**WHAT IS BEING ASKED:** Reproduce word for word, from the entries below, the line with "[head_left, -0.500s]", the line with "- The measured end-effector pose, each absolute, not", and every line between them, and nothing more.
*** SOURCE DATA Section Begins ***
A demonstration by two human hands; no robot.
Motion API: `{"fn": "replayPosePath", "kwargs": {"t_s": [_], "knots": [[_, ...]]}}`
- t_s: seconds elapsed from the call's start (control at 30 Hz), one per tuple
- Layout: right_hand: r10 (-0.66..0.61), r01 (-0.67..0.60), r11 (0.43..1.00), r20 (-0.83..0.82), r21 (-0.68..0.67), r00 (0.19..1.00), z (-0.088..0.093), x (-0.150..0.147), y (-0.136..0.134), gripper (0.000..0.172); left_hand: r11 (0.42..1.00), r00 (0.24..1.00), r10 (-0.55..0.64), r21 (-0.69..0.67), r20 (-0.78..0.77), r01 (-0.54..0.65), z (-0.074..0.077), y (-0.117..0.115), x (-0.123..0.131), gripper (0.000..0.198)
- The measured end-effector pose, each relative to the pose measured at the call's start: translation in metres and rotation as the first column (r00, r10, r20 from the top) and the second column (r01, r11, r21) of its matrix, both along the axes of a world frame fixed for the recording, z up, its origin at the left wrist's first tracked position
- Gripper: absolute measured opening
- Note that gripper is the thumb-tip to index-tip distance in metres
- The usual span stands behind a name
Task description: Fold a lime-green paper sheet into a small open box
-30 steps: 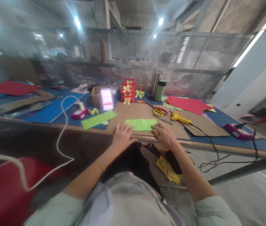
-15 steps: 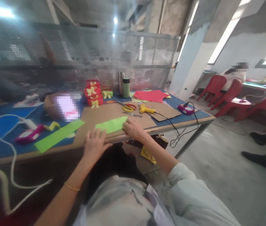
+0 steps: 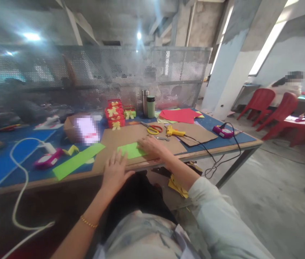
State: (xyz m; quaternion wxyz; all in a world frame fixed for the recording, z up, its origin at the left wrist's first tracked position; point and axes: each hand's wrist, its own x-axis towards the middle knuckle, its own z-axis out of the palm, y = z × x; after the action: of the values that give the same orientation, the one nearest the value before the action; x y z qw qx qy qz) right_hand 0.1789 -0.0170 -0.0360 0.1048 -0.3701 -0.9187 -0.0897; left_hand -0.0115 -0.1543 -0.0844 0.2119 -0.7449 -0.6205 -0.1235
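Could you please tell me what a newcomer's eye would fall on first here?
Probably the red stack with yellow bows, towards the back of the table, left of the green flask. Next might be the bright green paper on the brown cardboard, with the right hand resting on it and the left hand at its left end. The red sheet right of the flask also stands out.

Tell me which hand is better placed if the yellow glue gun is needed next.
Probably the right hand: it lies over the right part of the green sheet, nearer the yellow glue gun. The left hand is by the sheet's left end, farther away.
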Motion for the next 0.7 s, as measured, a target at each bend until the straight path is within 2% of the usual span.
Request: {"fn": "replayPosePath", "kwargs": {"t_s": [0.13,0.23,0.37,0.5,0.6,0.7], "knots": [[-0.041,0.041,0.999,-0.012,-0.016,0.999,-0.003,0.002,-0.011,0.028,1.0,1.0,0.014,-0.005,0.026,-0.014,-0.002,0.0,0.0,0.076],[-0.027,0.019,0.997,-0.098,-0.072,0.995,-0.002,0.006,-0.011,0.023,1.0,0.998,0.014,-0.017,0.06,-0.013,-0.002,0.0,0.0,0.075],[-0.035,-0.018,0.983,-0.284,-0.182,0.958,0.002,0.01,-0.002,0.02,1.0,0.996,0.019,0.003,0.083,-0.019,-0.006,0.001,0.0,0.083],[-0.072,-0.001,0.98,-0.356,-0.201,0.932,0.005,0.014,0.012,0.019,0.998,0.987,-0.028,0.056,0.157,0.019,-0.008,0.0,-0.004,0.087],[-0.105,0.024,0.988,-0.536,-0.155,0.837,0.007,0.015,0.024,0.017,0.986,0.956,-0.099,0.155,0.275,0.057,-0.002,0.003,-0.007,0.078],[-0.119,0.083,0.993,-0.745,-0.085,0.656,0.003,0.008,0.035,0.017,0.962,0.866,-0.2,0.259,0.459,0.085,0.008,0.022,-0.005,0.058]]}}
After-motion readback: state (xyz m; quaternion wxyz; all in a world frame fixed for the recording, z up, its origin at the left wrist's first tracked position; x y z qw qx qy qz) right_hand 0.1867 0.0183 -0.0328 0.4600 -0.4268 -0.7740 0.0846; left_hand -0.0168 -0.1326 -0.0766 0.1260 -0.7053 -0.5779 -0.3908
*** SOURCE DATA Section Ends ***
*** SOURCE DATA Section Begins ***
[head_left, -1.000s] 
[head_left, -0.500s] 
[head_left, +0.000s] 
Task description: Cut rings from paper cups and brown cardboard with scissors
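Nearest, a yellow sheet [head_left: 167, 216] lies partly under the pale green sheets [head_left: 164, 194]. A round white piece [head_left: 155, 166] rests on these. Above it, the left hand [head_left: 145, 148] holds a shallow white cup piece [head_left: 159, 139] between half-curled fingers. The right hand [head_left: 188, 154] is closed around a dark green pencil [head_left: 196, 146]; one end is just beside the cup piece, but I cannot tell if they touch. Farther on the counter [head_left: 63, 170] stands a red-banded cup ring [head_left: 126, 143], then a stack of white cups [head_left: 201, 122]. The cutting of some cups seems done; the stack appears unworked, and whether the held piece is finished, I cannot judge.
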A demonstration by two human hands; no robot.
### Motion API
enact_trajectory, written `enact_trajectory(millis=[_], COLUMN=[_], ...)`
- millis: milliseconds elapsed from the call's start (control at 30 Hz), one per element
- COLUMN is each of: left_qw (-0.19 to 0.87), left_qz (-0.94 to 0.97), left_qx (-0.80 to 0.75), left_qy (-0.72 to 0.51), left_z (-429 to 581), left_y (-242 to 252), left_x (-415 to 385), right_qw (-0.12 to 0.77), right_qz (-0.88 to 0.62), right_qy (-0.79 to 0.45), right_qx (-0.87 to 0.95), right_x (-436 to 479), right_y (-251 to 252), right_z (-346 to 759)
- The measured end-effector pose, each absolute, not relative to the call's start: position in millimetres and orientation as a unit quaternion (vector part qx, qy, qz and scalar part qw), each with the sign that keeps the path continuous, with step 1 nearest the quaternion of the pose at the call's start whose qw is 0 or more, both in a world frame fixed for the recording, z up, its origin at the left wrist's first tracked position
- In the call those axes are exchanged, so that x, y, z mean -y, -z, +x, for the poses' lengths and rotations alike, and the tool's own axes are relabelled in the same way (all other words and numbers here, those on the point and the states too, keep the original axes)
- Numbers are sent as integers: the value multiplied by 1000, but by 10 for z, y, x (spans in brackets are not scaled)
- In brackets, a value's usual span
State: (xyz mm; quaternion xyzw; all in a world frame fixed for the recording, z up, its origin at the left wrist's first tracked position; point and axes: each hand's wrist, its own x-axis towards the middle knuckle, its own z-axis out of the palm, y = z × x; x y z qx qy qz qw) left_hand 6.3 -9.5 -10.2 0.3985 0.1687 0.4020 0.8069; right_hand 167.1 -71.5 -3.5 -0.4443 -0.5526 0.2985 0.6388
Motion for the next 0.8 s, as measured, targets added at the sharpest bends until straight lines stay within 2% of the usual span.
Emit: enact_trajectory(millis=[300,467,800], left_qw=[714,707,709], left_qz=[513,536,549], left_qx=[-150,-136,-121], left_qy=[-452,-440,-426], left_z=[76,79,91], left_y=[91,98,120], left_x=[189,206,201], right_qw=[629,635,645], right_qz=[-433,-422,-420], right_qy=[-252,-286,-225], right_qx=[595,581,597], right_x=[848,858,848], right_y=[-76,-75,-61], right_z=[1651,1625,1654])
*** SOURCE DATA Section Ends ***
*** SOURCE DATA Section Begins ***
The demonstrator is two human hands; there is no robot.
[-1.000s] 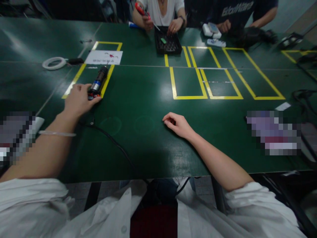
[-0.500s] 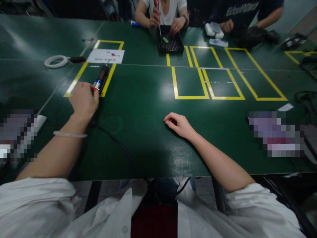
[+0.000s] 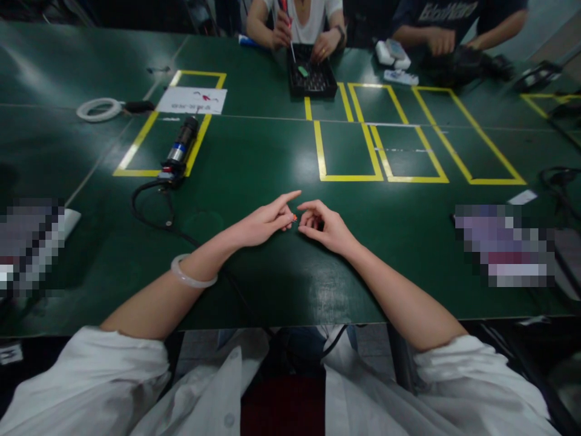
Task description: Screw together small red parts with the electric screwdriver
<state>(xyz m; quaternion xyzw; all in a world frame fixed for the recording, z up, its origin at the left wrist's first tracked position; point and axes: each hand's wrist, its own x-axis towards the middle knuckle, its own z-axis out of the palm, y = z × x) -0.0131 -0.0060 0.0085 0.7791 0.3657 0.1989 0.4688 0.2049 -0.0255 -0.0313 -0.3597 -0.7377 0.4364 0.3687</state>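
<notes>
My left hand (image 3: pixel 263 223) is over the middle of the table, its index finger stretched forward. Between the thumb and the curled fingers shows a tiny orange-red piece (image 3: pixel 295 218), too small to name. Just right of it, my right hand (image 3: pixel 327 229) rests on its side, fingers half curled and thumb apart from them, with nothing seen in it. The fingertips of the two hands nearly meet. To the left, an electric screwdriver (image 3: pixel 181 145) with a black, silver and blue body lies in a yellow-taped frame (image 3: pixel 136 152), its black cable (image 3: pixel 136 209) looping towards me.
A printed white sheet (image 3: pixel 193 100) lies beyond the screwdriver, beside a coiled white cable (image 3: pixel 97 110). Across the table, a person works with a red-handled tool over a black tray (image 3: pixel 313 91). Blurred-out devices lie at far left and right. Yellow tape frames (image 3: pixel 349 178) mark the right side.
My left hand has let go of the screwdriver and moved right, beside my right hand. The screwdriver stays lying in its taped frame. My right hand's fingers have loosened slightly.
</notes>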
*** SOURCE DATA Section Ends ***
**PROBLEM SOLUTION:**
[head_left, -0.500s] 
[head_left, +0.000s] 
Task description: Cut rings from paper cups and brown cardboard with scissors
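Nearest, a yellow sheet [head_left: 167, 216] lies partly under the pale green sheets [head_left: 164, 194]. A round white piece [head_left: 155, 166] rests on these. Above it, the left hand [head_left: 145, 148] holds a shallow white cup piece [head_left: 159, 139] between half-curled fingers. The right hand [head_left: 188, 154] is closed around a dark green pencil [head_left: 196, 146]; one end is just beside the cup piece, but I cannot tell if they touch. Farther on the counter [head_left: 63, 170] stands a red-banded cup ring [head_left: 126, 143], then a stack of white cups [head_left: 201, 122]. The cutting of some cups seems done; the stack appears unworked, and whether the held piece is finished, I cannot judge.
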A demonstration by two human hands; no robot.
### Motion API
enact_trajectory, written `enact_trajectory(millis=[_], COLUMN=[_], ...)`
- millis: milliseconds elapsed from the call's start (control at 30 Hz), one per element
- COLUMN is each of: left_qw (-0.19 to 0.87), left_qz (-0.94 to 0.97), left_qx (-0.80 to 0.75), left_qy (-0.72 to 0.51), left_z (-429 to 581), left_y (-242 to 252), left_x (-415 to 385), right_qw (-0.12 to 0.77), right_qz (-0.88 to 0.62), right_qy (-0.79 to 0.45), right_qx (-0.87 to 0.95), right_x (-436 to 479), right_y (-251 to 252), right_z (-346 to 759)
- The measured end-effector pose, each absolute, not relative to the call's start: position in millimetres and orientation as a unit quaternion (vector part qx, qy, qz and scalar part qw), each with the sign that keeps the path continuous, with step 1 nearest the quaternion of the pose at the call's start whose qw is 0 or more, both in a world frame fixed for the recording, z up, its origin at the left wrist's first tracked position

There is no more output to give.